Per-Unit Subsidies & Tax Credits

A per-unit payment that lowers the cost of producing or adopting an innovative product

Per-Unit Subsidies & Tax Credits

Definition

Per-unit subsidies and tax credits provide a predetermined payment for each unit of a specified product or service produced or purchased. These tools create volume-based incentives that scale with output or adoption. As adoption increases, companies innovate and learn to produce products more efficiently, lowering costs.

Unlike advance market commitments, output subsidies like per-unit subsidies and tax credits are generally used for products that already exist but could benefit from greater adoption to achieve cost reduction through scale. When implemented through the tax code, output subsidies are known as “per-unit tax credits.” When implemented through direct payments to a consumer or producer, they are commonly known as “per-unit subsidies.”

Why might per-unit subsidies be the right funding approach?

Per-unit subsidies are best suited for innovation challenges where solutions scale well and outputs are easy to measure, such as novel energy deployment, or where incentives spur consumer adoption, such as with new crop varieties.

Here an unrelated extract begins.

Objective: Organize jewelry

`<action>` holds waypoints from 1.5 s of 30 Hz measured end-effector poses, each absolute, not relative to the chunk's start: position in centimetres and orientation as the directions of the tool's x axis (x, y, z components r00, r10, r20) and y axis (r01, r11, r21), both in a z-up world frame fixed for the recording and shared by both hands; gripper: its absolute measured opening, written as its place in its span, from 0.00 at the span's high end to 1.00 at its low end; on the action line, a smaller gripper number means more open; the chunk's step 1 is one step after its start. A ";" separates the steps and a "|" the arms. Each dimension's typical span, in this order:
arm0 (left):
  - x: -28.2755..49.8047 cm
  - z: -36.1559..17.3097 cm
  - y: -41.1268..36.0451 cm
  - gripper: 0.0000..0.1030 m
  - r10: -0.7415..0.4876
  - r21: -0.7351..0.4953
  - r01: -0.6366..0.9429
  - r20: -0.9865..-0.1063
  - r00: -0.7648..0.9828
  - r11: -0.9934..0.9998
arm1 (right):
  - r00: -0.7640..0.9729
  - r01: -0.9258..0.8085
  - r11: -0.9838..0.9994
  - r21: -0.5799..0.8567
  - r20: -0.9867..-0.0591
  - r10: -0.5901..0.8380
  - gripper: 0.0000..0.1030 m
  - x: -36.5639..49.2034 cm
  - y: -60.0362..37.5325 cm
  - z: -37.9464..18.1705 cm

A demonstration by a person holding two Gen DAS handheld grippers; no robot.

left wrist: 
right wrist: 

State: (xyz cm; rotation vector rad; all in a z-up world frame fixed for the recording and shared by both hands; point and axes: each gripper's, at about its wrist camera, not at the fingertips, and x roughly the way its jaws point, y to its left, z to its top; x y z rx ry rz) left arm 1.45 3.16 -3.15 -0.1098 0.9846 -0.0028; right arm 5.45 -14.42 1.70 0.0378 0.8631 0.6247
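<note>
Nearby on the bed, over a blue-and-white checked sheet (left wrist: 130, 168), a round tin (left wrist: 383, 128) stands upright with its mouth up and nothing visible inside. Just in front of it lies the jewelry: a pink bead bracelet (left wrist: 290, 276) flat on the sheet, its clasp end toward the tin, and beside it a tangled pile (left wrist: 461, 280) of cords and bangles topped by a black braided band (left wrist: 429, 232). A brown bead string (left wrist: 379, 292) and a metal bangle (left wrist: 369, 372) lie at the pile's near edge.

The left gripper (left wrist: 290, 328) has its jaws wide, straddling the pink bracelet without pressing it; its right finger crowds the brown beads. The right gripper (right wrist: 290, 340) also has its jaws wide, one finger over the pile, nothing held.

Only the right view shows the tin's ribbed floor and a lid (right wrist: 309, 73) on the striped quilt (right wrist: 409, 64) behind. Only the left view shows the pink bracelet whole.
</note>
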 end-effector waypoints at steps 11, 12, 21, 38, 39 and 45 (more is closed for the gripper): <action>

Per-unit subsidies work best when the target innovation has one or more of the following characteristics:

  • Clear definition of target activities or outputs: The funded activities or products must be both well-defined and verifiable. Ambiguous definitions increase compliance costs and create opportunities for gaming.
  • Scalability: These mechanisms are most useful when the benefits of the innovation happen at scale, such as with vaccines for endemic diseases.
  • Learning-by-doing potential: Certain innovations experience dramatic cost declines as production increases. Per-unit incentives help accelerate this learning curve, making technologies cheaper for broader adoption over time.
  • Need for end-user tailoring: These tools preserve market mechanisms by allowing consumers to choose among qualifying products and forcing researchers to compete to meet real-world consumer needs. They are actor-agnostic, working with businesses large and small as well as individual consumers, and center on end-user choices.

Per-unit subsidies offer important advantages over other funding approaches:

  • Paying for results: Subsidies tie rewards to real-world outcomes, paying only when products are actually produced or purchased. This ensures funds support successful deployment.
  • Scalability and administrative efficiency: The US tax system has a well-established infrastructure to handle credits, making large-scale deployment feasible. The administrative burden is largely tied to compliance and monitoring, rather than complex program management.
  • Incentivizing widespread adoption: Per-unit subsidies can drive broad technology adoption by lowering the effective cost to consumers or increasing returns to producers, making innovations with public benefits competitive in the marketplace.

What can go wrong?

Policymakers should be aware that, depending on how they are designed, per-unit subsidies can come with the following risks:

  • Poor targeting: Often, per-unit subsidies result in payments for activities that would have occurred without incentives, reducing the program’s efficiency. They can also direct incentives toward activities the program wasn’t meant to support.
  • Pricing and standard-setting: Determining the right subsidy level is difficult without clear market signals, potentially leading to activity above or below the optimal level. Overly broad or ambiguous standards can lead to suboptimal outcomes, while overly narrow ones may miss promising innovations. Long timelines between setting the standards or subsidy level and deploying technologies increase this risk.
  • Overspending: These programs often lack built-in budget caps. Total expenditures can balloon if take-up for credits or subsidies significantly exceeds projections.
  • International competitiveness issues: Subsidies for localized industries can trigger trade disputes or “subsidy races” among competing foreign governments.
  • Tax liability: When implemented through the tax code, participants must have a US tax liability to benefit from the incentive.
  • Regressive early uptake: Since early subsidies often target newer, more expensive technologies, initial subsidy dollars tend to flow disproportionately to well-off consumers. These purchases can help scale production and lower costs to later allow access to typical consumers, but programs often phase out support just as less affluent buyers come online.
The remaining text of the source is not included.